Assigned task: Check the listing that follows and work out how many lines include "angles". The reply is that number alone.

Material provided:
========================================================================

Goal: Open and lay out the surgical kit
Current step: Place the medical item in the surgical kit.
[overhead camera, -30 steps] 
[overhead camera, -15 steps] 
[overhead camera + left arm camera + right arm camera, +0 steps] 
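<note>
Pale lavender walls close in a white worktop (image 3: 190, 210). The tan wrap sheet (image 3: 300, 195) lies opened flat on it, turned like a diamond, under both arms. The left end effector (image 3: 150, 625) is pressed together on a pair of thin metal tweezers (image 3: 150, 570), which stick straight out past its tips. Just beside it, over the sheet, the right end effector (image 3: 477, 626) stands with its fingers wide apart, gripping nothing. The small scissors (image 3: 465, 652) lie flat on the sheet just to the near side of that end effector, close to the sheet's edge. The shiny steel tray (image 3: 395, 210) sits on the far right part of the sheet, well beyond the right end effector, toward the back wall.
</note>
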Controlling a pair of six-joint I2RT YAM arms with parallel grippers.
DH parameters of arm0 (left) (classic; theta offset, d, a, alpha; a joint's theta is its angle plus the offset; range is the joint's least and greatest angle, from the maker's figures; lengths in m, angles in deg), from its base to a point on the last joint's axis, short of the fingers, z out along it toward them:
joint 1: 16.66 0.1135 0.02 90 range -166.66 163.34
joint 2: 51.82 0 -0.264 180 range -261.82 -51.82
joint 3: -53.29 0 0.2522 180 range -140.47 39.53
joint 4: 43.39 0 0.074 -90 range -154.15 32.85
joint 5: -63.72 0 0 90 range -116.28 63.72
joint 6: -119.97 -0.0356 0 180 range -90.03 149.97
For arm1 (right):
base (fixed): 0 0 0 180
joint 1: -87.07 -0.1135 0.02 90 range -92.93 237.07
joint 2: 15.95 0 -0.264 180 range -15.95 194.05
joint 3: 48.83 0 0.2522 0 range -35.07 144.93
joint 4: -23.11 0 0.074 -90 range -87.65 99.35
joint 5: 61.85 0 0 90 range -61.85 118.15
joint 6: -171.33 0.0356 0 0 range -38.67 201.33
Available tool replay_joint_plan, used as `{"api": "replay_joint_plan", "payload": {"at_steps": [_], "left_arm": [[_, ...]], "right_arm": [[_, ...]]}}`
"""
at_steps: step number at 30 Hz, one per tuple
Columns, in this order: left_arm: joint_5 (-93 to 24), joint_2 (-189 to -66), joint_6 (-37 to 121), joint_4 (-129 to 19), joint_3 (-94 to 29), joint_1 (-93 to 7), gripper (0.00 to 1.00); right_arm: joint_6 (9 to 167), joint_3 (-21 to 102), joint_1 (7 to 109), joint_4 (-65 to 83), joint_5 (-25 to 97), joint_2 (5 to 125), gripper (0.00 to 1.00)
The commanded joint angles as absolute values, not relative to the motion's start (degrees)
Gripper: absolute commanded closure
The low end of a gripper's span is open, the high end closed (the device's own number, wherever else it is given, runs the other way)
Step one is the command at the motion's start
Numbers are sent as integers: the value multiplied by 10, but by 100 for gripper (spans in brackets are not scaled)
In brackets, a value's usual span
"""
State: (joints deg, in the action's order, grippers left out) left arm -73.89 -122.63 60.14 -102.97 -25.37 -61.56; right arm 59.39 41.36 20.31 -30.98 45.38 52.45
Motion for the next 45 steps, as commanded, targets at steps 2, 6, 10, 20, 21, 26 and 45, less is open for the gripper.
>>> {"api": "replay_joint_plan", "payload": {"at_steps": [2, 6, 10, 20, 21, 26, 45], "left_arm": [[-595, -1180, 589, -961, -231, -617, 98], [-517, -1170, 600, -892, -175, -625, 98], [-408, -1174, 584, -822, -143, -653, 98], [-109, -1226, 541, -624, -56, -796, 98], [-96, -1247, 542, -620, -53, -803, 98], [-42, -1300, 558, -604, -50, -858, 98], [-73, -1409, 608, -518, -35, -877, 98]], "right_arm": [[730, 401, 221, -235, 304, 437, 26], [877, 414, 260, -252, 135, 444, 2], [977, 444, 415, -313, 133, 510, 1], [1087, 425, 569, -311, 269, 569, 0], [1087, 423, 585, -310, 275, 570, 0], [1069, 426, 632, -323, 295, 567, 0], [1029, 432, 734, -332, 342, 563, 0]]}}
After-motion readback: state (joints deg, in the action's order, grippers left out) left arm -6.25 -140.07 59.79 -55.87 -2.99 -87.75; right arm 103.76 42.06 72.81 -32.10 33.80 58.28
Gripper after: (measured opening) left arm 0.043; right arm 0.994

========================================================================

Response: 2